From: Automatic discovery of cross-family sequence features associated with protein function

Comparison of location vs . function predictors. In panel A, the consensus prediction scores from two different fixed-target predictors over 537 test set sequences are shown in scatter plot form. The red points show scores for two identical but independently trained "nuclear" predictors. As expected, a strong correlation exists between the scores of these two predictors. The blue points show scores from a "nuclear" predictor plotted against the scores from a "transcription" predictor. The scores are still quite well correlated but the distribution of points mainly below the diagonal suggests that proteins that get high scores for "nuclear" do not always have equally high scores for "transcription", which agrees with general observations that not all nuclear proteins are involved in transcription (but all transcription proteins are nuclear).
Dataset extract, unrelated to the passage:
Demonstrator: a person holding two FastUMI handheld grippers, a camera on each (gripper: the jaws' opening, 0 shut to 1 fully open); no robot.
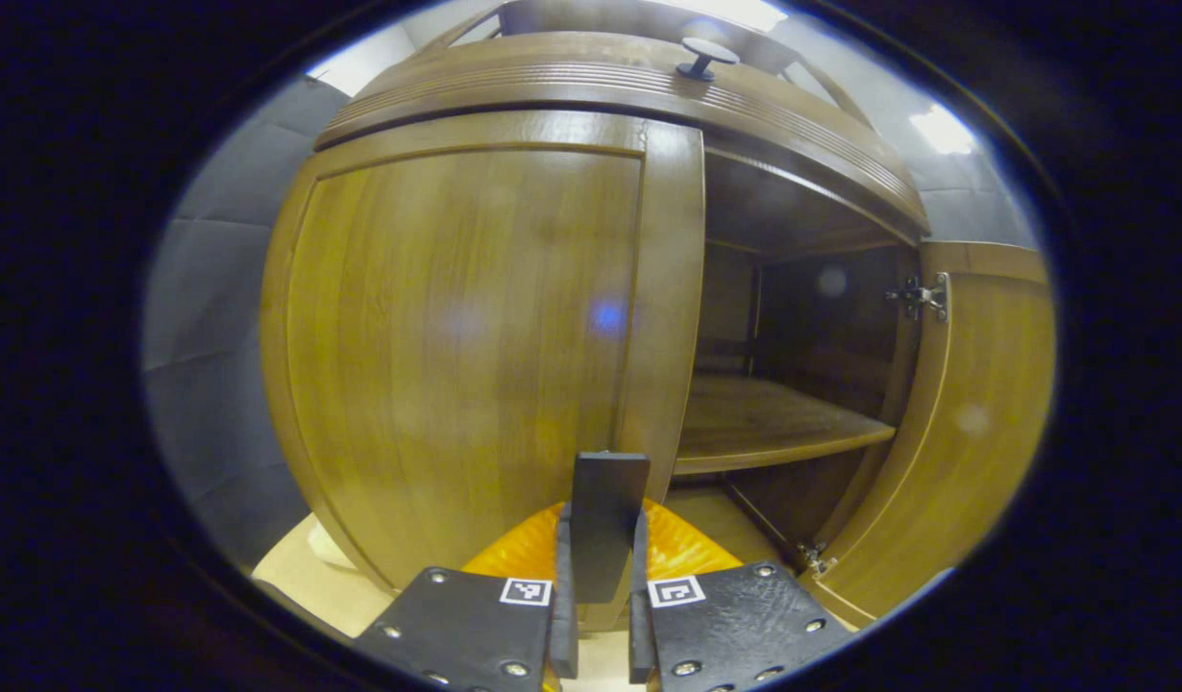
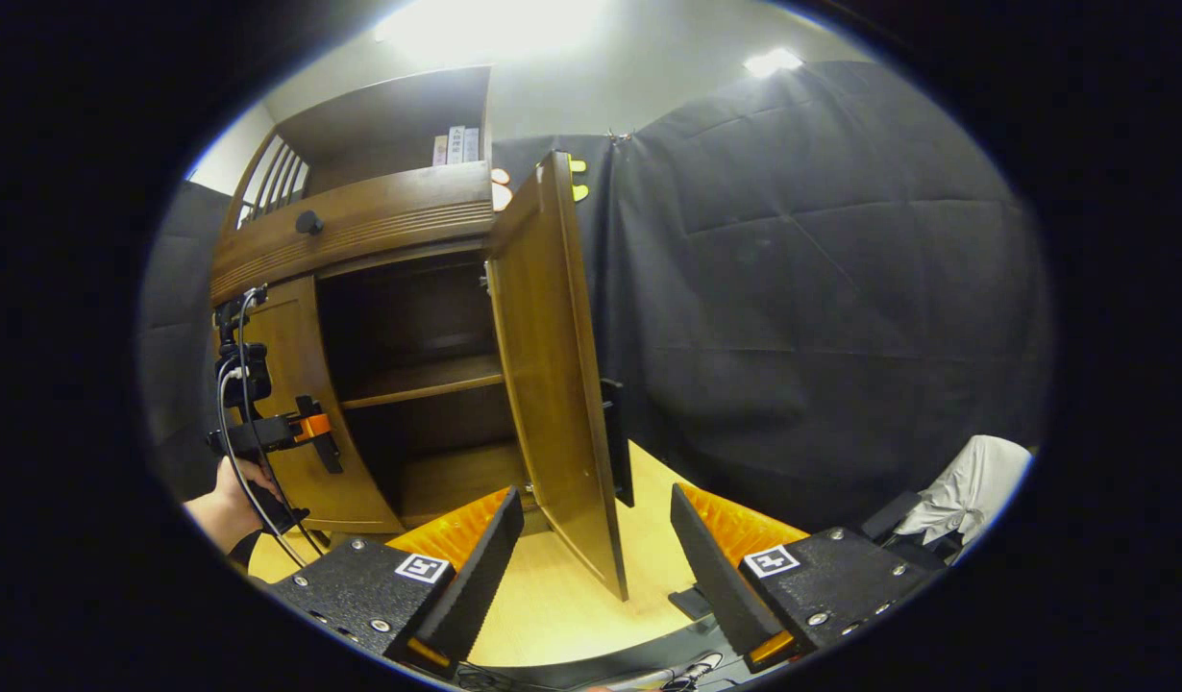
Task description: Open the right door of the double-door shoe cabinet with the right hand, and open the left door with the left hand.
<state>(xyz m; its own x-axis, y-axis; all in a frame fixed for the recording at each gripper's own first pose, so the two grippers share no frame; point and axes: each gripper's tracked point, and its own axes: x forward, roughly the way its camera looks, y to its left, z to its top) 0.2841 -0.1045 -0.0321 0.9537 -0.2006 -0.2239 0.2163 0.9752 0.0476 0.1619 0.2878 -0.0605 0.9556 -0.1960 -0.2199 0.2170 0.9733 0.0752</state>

In panel B, accuracy vs. coverage plots are shown for the four combinations of predictors trained and/or tested on "nuclear" and/or "transcription". The data shown here are for the pooled test set proteins from a four-fold cross-validation experiment. The noteworthy result here is the increased performance of the "transcription"-trained predictor (blue line) compared to the "nuclear"-trained predictor (magenta line) when predicting "transcription". Panels C & D show the equivalent data for "secreted" vs. "inhibits" predictors Panels E & F show the data for "cytoplasmic" vs. "biosynthesis" predictors.